Les Chiens errants signe le retour du taïwanais Tsai Ming-Liang, l’auteur de La Saveur de la pastèque. Conjointement à la sortie de ce nouvel opus, une rétrospective lui est consacrée à la Cinémathèque française. C’est l’occasion de découvrir une filmographie aride, diversement appréciée, mais pas sans mérite.
Les Chiens errants s’ouvre sur un long plan-séquence : dans une chambre aux murs décrépits, une femme (Lu Yi-Ching) brosse ses cheveux tandis que deux enfants reposent sur un matelas. Le film va suivre ces enfants, ainsi que leur père (Lee Kang-Sheng), un homme-sandwich brandissant toute la journée une pancarte d’annonce immobilière sur les bords des routes de la banlieue de Taipei. Quant à la femme, une employée de supermarché, son statut restera incertain jusqu’au bout : femme ou amante de l’homme, mère des enfants ou nourrice improvisée…
Le film se constitue d’une succession de longs plans, fort contemplatifs, montrant des agissements quotidiens et infimes, des errances, à l’image de ces chiens de rue errant dans un immeuble laissé à l’abandon. Le réalisateur nous donne à voir le quotidien d’une famille plus décomposée que recomposée, où face à la détresse du père, le petit garçon et la petite fille paraissent plus dégourdis. Ils passent leurs journées à flâner alternativement dans des supermarchés et dans des espaces de verdure à la lisière de la ville. Le décor, c’est cet espace urbain anarchique, parsemé de constructions abandonnées, pas même achevées, que le père tentera de quitter dans une tentative de fuite aussitôt avortée. La foule est anonyme, les passants et les voitures défilent indifféremment devant l’homme-sandwich immobile, exposé au vent et à la pluie. Après l’avoir montré dans un plan large, la caméra vient serrer le personnage du père, quelques séquences plus tard, dans un cadrage rapproché, nous montrant son visage désemparé où coulent les larmes et de la bouche duquel s’échappe un poème.
Cet homme désespéré se montre à peine apte à s’occuper de sa progéniture et autant source de protection que de menace. Dans le premier tiers du film, il est montré contemplant une barque, sur une rivière, annonçant son désir de fuite.
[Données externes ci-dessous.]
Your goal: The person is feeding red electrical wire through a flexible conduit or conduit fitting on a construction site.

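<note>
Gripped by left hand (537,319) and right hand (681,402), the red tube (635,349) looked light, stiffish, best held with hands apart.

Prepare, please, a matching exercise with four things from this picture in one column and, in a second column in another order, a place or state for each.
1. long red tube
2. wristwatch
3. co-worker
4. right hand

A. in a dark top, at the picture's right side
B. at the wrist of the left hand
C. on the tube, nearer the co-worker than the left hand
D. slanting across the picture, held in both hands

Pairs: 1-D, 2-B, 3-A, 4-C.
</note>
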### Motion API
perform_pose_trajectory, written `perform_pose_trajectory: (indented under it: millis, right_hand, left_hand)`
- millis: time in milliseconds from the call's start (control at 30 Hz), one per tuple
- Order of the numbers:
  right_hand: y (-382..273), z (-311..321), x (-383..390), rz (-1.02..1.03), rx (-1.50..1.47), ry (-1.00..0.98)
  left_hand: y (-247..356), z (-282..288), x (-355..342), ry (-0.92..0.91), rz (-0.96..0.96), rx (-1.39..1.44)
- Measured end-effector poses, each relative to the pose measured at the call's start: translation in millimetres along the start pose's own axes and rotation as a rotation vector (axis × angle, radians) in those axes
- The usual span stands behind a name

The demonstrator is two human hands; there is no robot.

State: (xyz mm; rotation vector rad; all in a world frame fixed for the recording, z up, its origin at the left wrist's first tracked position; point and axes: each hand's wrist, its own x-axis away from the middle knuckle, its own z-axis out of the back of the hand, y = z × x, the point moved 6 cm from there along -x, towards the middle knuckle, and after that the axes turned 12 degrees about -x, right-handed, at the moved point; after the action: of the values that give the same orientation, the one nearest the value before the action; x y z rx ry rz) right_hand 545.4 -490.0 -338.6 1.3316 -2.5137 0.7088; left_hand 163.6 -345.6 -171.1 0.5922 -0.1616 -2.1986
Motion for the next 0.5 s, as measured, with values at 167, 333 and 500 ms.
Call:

Plus tard, sous une pluie battante, il tente d’embarquer ses enfants pour un voyage au but imprécis, dans une séquence qui cite La Nuit du chasseur. C’est la femme, mère improvisée et protectrice, qui les extirpera de ce voyage à l’issue improbable. Dans une séquence saisissante, autant ridicule que touchante, le père trouve dans le lit un chou que les enfants ont remporté et grimé en visage humain. L’homme serre le légume contre lui, sanglote, avant de le dévorer, cristallisant le trop-plein d’affection à donner et le peu reçu en échange, l’excès d’amour se muant en violence dévorante.
Par ses choix formels, Les Chiens errants fait subir au public une épreuve de patience. Tsai Ming-Liang pose simplement sa caméra en laissant vivre ses quatre protagonistes (on ose à peine les qualifier de personnages), et déployant une trame à l’épaisseur infime. Les mouvements de caméra, quand ils ont lieux, sont de faibles ampleurs, constituant souvent des travellings panoramiques. Le film se présente ainsi comme une succession de tableaux qui sont autant de plans-séquences. Le montage adopte la forme de l’errance, les images se succédant a priori de façon arbitraire. Pourtant, tout en lenteur, tout en douceur, il permet de donner à voir le développement des relations d’affection qui se tissent entre le trio enfants/père/femme, cette dernière se présentant comme figure de plus en plus protectrice. Quelques séquences sont plus découpées selon des logiques d’efficacité, dans ces quelques scènes où le rythme s’emballe, telle celle de la fuite en bateau.
Tsai Ming-Liang se dit, en interview, lassé des « machines à raconter des histoires ». Son dispositif, aussi radical soit-il, ne fait pourtant pas autre chose. Seulement, il procède autrement et raconte, ainsi, un autre genre d’histoire, un récit dégraissé, réduit au simple exposé d’affects. A coup sûr, Les Chiens errants se verra qualifié de vain film prétentieux par les plus pressés. Pourtant, les options prises par le cinéaste se révèlent plutôt comme une forme de réalisation des idéaux de réalisme bazinien, et volonté de laisser se déployer la réalité devant l’œil objectif de la caméra, laissant le réel découvrir ses grâces et des laideurs, le travail du réalisateur se résumant à celui de collecte et mise bout à bout de ces fragments temporels. Dès lors, dans ces longues portions de temps se produit-il parfois quelques miracles. Ceux qui accepteront de se laisser emporter sur cette rivière au cours languissant y trouveront à coup sûr ces instants de fulgurante beauté.